**PROMPT:** Starting at the line below holding "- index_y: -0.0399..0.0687" and stopping at the line holding "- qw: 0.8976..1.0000", print every line exactly, both ends included, and leave the rest out.

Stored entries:
__________________________________________________
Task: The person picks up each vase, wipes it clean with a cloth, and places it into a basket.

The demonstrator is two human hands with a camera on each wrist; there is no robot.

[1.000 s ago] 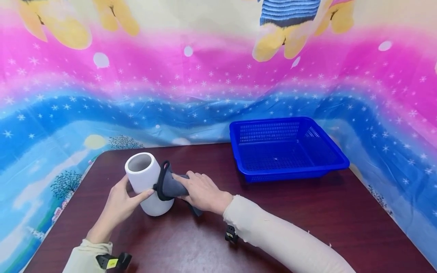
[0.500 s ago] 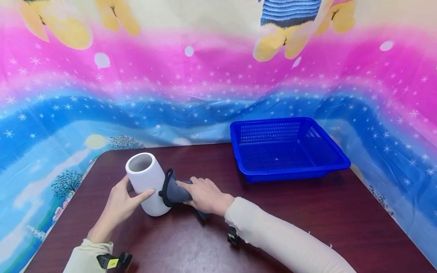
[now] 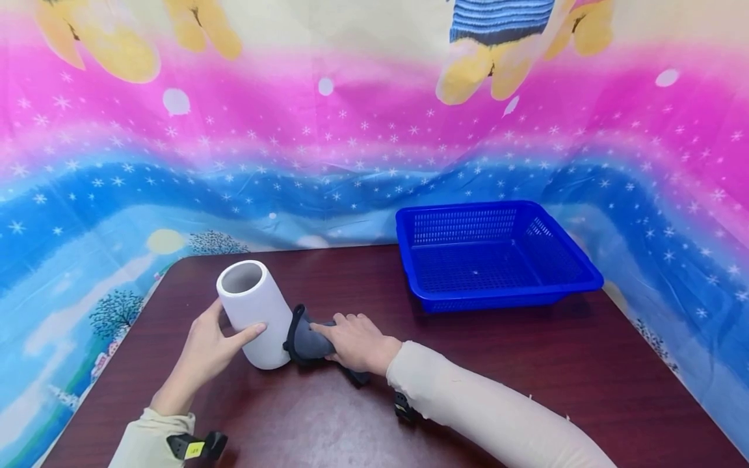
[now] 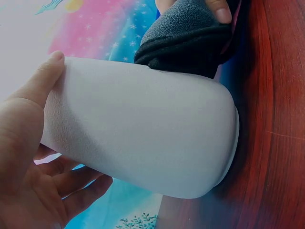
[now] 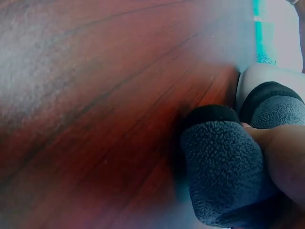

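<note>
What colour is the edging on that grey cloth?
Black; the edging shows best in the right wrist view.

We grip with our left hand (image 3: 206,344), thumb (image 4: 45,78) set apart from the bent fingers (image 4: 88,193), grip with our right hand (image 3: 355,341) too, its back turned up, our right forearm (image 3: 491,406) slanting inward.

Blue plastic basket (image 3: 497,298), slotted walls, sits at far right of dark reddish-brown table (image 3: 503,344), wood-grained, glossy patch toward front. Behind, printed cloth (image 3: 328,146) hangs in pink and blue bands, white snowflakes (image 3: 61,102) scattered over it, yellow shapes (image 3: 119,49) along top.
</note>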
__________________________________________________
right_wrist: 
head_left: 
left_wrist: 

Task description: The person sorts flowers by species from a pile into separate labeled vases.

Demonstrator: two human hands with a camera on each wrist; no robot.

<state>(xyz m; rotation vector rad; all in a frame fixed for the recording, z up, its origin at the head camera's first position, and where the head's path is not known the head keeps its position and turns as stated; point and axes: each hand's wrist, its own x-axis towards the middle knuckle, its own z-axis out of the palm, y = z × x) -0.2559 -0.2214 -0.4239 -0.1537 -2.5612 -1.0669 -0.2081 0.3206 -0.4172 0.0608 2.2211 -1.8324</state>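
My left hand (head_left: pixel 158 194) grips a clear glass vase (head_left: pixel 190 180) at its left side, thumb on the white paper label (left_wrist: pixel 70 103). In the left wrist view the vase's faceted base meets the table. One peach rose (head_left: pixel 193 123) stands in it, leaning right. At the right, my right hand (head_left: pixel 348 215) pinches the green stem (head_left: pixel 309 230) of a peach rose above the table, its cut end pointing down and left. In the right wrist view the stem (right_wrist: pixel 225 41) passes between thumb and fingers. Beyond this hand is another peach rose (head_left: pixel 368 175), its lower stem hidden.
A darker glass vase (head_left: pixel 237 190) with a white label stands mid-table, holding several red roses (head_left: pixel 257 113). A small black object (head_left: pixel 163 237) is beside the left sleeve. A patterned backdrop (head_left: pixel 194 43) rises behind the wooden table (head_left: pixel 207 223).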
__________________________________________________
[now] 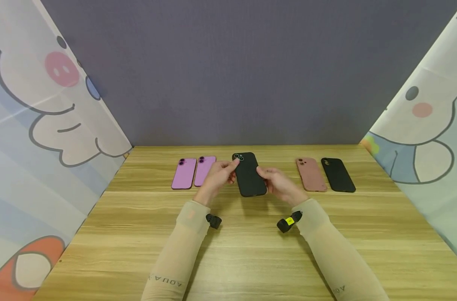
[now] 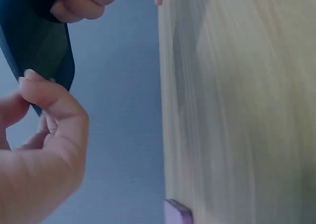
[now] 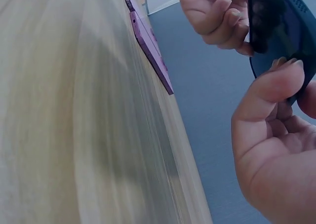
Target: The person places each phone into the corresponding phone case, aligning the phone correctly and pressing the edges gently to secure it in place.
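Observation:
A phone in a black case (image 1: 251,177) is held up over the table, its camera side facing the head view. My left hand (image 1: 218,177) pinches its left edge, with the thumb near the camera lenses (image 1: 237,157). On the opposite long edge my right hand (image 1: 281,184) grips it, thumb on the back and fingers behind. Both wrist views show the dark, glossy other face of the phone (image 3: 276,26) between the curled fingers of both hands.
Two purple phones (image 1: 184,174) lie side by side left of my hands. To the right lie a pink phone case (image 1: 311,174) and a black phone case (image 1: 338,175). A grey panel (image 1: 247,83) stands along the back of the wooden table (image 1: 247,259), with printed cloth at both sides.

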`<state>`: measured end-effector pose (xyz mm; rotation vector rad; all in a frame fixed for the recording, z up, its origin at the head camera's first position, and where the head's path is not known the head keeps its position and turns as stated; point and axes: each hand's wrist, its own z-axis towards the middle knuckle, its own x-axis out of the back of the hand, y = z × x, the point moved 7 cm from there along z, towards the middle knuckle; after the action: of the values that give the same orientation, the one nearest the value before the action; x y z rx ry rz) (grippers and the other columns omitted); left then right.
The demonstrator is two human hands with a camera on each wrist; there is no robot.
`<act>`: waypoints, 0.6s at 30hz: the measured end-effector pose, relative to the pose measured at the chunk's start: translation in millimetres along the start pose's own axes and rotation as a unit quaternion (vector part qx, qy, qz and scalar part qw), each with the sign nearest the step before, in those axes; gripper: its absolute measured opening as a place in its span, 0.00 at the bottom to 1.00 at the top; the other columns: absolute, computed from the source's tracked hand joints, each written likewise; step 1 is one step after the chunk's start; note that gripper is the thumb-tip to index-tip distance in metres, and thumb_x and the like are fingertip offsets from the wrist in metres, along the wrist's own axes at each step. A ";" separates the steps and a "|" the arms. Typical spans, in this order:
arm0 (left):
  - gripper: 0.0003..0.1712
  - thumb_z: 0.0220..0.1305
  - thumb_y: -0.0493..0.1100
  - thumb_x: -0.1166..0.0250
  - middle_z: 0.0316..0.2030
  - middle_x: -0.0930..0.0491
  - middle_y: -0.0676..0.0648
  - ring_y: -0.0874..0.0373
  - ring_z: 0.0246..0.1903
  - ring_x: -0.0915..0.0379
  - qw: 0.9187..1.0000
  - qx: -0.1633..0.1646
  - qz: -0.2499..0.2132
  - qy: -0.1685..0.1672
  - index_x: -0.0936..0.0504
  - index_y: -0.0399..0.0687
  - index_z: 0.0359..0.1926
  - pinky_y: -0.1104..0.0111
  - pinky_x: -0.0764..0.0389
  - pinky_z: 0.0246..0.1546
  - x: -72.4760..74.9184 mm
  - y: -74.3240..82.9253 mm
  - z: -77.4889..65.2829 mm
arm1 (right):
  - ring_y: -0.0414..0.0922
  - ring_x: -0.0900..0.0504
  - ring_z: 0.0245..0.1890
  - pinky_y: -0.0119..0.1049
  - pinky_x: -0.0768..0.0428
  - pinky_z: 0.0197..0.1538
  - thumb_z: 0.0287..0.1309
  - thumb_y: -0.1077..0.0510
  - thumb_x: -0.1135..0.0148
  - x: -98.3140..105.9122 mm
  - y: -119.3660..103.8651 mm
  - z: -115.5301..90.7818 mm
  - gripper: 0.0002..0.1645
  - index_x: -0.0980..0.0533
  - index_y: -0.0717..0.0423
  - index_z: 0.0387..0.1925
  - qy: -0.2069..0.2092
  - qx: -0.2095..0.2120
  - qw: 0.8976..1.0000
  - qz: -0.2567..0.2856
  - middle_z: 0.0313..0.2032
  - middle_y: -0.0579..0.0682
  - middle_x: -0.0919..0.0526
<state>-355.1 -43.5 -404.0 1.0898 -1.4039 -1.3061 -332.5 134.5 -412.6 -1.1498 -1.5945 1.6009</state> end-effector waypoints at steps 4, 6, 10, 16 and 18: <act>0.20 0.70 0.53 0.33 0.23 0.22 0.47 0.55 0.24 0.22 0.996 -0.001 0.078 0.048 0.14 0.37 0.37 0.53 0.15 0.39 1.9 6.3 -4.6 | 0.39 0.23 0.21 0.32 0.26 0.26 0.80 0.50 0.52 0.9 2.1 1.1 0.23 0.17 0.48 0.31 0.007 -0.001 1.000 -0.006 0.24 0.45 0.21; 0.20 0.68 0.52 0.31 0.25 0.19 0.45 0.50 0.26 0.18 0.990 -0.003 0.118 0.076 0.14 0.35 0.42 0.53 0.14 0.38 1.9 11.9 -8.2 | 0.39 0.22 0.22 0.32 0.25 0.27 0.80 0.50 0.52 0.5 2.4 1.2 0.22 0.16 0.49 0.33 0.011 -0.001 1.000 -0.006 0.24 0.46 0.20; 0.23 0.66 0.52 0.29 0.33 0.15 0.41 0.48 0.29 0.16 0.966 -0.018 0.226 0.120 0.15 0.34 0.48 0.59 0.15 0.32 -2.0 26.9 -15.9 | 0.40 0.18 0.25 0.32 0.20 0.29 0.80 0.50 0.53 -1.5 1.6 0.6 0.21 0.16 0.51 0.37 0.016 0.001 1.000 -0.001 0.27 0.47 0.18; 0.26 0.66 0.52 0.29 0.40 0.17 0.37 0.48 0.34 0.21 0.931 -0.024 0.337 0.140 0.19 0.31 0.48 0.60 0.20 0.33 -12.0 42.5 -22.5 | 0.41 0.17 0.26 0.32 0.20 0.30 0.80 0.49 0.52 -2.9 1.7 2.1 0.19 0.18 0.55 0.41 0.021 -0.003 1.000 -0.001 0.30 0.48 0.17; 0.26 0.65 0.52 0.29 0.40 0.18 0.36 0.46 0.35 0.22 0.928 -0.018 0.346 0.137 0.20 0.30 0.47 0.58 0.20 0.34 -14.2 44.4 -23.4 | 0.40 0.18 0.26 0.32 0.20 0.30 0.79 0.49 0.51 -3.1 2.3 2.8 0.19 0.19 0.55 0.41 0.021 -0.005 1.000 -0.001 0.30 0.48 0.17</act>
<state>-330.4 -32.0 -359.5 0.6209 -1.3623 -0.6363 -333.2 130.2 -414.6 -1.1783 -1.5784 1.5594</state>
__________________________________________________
**ANSWER TO THE EXERCISE:**
  - index_y: -0.0399..0.0687
  - index_z: 0.0359..0.1926
  - pinky_y: -0.1104..0.0111
  - pinky_x: -0.0764..0.0389
  - pinky_z: 0.0246..0.1546
  - x: -72.4760..74.9184 mm
  - y: -74.3240..82.9253 mm
  - z: -77.4889..65.2829 mm
arm1 (right):
  - ring_y: -0.0414..0.0922
  - ring_x: -0.0900..0.0504
  - ring_z: 0.0245..0.1890
  - pinky_y: -0.0119..0.1049
  - pinky_x: -0.0768..0.0428
  - pinky_z: 0.0197..0.1538
  - thumb_z: 0.0287..0.1309
  - thumb_y: -0.1077..0.0510
  - thumb_x: -0.1135..0.0148
  - x: -98.3140..105.9122 mm
  - y: -119.3660..103.8651 mm
  - z: -115.5301..90.7818 mm
  - gripper: 0.0002..0.1645
  - index_x: -0.0980..0.0533
  - index_y: -0.0717..0.0423
  - index_z: 0.0387..0.1925
  - qy: -0.2069..0.2092
  - qx: -0.2095..0.2120
  - qw: 0.8976..1.0000

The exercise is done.